Understanding What Your BMI Is Used For!
Over the years I have noticed many people get far too worked up over the status of their BMI (Body Mass Index). In this article I am going to explain to you that it is not your BMI you need to worry about, but rather yourself.
First let us look at what your BMI actually is.
Your BMI is calculated by dividing your weight by your height in square meters. By calculating your BMI, indicators of high body fat may be achieved, along with other weight related categories of concern.
Now this is the important part! You BMI is not a diagnostic tool for determining the overall health of a person. Nor can it determine the total body fat percentage of an individual.
I have been over my “healthy BMI range” for as long as I can remember. My entire working career has been manually intensive work. Contact sports and climbing have all been apart of my life. All of which have contributed to my “unhealthy BMI range”.
But not once have I been overweight or obese.
I’m Sorry – But You Are Overweight! (A short story)
A few years back I had to go for my Offshore Medical refresher (done every 2 years). There are several checks that are conducted, but during the first part of the screening tests, is your BMI check.
Some practices have different processes that they follow, but the overall system is the same. Normally a nurse will do the first part of the assessment, like BMI check, audiometry, urine samples…etc. Then hand the information over to the doctor who will do his final assessment.
I remember going through this first part, then waiting to be called into the doctor’s office. It was around February time in Scotland (so not the warmest of times) and I had on a long sleeve top and jacket.
It wasn’t long before I was called into the office. As I entered his office (he was sitting at his desk), he asked me to have a seat. What he said next I’ll never forget. “Mr Fox, I have reviewed the notes from your BMI screening and can see that you are overweight”. There was no, “Hello, how are you?” or “Thanks for coming in, how are you feeling?”.
Now contrary to popular belief, I do have particularly good control over my emotions. But hey!

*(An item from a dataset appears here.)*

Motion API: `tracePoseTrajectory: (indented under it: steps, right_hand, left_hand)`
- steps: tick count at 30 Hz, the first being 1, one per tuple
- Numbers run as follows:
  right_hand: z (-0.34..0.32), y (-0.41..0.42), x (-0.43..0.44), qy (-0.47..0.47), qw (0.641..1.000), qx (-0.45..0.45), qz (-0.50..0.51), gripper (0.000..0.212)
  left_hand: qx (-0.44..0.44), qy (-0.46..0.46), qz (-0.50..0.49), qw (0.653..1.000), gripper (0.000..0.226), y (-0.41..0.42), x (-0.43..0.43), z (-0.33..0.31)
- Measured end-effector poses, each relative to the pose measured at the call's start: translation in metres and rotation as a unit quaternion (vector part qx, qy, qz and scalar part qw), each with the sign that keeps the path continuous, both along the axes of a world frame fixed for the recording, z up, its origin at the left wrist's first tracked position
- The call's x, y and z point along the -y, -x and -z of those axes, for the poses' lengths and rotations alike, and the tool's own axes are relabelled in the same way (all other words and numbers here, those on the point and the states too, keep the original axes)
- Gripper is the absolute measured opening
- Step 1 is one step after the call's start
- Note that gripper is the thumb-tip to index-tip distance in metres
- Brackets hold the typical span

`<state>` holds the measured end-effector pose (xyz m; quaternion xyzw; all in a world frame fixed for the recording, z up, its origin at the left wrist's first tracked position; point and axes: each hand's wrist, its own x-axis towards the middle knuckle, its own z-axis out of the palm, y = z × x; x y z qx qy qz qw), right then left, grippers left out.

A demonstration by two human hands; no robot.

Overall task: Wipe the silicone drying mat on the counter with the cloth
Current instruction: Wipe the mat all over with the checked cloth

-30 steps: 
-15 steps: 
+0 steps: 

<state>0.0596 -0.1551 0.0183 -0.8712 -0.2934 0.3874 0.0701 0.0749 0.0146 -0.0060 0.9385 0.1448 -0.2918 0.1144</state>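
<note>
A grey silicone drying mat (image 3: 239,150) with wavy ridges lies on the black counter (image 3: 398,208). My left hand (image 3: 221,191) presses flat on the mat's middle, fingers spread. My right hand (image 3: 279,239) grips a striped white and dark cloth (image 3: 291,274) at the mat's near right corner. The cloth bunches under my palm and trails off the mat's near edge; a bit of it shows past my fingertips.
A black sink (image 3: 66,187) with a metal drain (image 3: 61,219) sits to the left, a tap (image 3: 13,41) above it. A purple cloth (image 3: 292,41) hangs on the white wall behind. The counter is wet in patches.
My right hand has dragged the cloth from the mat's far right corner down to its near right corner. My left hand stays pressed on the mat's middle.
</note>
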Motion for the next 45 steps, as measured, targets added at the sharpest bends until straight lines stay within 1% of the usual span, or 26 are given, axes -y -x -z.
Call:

That day they got the better of me.
A Short Burst of Defiance!
I stood up and yanked the clothes off my torso and told the doctor to have one more look and that I defy him to tell me I am overweight. I’m not sure why I reacted this way. I think deep down I took offense at that, because I train hard and eat right and felt that should be acknowledged.
But then I think about it being winter and there is no way to tell what my physique looks like as I have no cause to wear any revealing clothes. Perhaps it was because he had assumed something about me, not long after meeting me.
Maybe I was just offended that his first approach to our encounter was one of a “negative nature”.
The doctor very quickly realized that his initial assessment of my weight was grossly misinterpreted. He did however proceed to tell me how I should rather be conducting my training routines. Talk about digging a hole for yourself. But that’s another story!
Why Your BMI Is Just A Guide?
Conducting a BMI screen gives an indication of your overall weight status. There are other factors that a BMI is used for, but the purpose of this article is not to focus on them. Rather the concerns I have heard many people talk about.
I am 5ft 9 (1.8m) and 14st (89kg) at 38 years old, so my BMI is “overweight”. A BMI can not tell if you are carrying too much fat or a lot of muscle. I am the latter.
Some people are just heavier or have a denser bone structure than others. I know of people that have started training weights in the gym as part of a weight loss routine.
Next thing their BMI reading is borderline “unhealthy” and they freak out. They don’t understand that they are training hard, eating right and slimming down, but the weight isn’t dropping.
What they don’t realize is that they are starting to increase muscle size and density with the training. Muscle is denser than fat. So, while you are in fact dropping fat, you are increasing your muscle density. Thus, giving the illusion that you are not losing weight.
Understanding Your Weight vs Your Body
It may be a bit of a controversial statement, but I was always under the impression it was about the inches and not the weight when it comes to females. My wife went through this the first time she started training weights in the gym.
I remember her getting all worked up about her weight not falling off, despite her hours in the gym. She told me that she couldn’t understand how she wasn’t losing weight but was fitting into all her smaller clothes.
Your body will change during exercising and you need to understand this. There are of course a whole bunch of scientific explanations for this, but I rather want you to know the simple version of it all.
When you get a BMI screen done, use it as a guide. But be honest with yourself. You will know if you are overweight or not.
This post is about understanding how to use your BMI reading. My shoulders are genetically broad. It is my dominant body part. If I were to bring my body into my “healthy” BMI reading, I would look emaciated. Not the look I’m going for.